Only the lines holding the string "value" are needed; copy each of them from the data.

══════════

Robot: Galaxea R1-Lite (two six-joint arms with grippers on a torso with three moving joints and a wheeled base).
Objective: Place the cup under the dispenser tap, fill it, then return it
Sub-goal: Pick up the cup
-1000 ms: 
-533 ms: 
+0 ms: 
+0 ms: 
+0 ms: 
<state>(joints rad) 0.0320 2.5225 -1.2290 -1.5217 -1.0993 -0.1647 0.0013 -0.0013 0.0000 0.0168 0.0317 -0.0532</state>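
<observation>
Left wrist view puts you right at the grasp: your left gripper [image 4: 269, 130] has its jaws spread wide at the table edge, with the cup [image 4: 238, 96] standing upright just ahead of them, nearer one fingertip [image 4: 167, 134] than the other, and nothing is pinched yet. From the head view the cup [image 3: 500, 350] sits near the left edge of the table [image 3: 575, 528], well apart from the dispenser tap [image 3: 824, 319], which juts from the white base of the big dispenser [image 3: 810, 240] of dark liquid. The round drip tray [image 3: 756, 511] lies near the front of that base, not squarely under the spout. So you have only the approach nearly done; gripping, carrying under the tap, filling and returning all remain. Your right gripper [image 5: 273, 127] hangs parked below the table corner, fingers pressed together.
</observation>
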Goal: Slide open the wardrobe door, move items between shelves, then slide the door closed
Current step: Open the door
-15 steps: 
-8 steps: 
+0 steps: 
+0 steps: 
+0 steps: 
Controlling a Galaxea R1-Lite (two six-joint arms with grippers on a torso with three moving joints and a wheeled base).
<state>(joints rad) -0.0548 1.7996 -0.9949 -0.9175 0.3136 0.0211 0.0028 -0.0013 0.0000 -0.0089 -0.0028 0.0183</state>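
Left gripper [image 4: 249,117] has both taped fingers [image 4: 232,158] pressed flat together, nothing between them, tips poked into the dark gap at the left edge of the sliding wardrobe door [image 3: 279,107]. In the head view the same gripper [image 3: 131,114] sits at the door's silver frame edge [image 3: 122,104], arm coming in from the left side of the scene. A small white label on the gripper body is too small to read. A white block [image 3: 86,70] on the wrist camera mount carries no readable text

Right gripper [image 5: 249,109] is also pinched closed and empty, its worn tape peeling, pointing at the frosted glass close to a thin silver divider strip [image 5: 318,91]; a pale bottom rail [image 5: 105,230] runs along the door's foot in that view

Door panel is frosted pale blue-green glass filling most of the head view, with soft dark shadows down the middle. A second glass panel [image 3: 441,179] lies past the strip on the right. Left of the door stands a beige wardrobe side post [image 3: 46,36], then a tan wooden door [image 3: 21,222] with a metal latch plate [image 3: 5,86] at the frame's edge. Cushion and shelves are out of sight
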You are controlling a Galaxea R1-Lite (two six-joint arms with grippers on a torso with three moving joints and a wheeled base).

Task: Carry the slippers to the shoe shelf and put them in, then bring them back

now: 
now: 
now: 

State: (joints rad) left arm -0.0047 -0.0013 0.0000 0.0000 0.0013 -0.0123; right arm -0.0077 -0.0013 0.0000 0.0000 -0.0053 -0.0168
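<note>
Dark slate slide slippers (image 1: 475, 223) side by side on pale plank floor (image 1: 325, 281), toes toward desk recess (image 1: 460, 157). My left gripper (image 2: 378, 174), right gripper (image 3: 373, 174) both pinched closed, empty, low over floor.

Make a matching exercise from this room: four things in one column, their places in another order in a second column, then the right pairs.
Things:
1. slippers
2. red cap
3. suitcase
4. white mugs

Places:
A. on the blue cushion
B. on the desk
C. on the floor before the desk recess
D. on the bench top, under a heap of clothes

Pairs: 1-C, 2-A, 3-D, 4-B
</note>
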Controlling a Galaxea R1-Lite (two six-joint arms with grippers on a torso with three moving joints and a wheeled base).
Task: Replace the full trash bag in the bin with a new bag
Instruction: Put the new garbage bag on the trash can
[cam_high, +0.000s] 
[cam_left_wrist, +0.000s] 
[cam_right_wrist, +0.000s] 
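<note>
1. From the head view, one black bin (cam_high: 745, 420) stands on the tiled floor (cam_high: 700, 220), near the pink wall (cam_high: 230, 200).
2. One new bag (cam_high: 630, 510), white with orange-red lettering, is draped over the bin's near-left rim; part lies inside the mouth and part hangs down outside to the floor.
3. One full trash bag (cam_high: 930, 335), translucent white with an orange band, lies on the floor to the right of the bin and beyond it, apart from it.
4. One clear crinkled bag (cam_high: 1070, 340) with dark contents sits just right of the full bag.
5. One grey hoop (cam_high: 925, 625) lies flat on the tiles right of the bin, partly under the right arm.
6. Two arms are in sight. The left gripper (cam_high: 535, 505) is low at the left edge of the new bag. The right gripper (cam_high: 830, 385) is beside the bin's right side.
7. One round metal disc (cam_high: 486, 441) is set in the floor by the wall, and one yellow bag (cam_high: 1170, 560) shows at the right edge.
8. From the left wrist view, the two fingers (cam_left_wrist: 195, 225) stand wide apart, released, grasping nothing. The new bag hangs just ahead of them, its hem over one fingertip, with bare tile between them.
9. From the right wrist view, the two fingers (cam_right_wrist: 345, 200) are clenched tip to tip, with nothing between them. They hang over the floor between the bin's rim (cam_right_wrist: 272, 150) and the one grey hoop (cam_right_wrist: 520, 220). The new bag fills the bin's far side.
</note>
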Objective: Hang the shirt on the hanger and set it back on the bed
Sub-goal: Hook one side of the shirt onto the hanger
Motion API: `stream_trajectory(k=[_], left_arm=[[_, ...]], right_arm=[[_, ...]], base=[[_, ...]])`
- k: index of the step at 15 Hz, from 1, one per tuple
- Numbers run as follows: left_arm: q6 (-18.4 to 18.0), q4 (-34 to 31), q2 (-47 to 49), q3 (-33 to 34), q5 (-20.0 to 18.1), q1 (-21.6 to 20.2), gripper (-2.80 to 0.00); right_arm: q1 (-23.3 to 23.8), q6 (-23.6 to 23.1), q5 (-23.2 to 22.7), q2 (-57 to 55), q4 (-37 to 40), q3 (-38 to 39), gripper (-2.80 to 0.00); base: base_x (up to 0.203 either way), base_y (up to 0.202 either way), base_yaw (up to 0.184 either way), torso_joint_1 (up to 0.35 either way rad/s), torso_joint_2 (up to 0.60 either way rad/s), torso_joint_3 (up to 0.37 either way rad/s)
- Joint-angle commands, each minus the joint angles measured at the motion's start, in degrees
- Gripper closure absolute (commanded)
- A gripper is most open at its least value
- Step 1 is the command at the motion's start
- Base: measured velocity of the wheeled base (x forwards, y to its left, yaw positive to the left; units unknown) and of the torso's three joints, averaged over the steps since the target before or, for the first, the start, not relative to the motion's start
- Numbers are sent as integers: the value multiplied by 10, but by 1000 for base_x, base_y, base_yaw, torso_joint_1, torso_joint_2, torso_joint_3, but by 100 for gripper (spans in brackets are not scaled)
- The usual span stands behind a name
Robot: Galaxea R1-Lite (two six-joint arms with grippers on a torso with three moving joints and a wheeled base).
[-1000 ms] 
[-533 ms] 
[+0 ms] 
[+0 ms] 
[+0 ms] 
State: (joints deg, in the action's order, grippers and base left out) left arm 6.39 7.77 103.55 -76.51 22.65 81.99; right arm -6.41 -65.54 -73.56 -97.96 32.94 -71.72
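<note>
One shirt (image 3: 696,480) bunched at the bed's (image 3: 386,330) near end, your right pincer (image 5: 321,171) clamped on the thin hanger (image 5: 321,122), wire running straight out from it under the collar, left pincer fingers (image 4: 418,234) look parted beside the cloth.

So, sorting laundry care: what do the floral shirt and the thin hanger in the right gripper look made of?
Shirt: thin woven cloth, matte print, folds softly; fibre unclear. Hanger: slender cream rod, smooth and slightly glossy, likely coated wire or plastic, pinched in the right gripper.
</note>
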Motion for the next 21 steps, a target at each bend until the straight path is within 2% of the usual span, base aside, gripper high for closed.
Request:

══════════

*Response to the exercise*.
- A gripper is most open at its least value
- Numbers are sent as integers: the value multiplied by 10, but by 1000 for base_x, base_y, base_yaw, torso_joint_1, torso_joint_2, torso_joint_3, but by 100 for gripper (spans in brackets are not scaled)

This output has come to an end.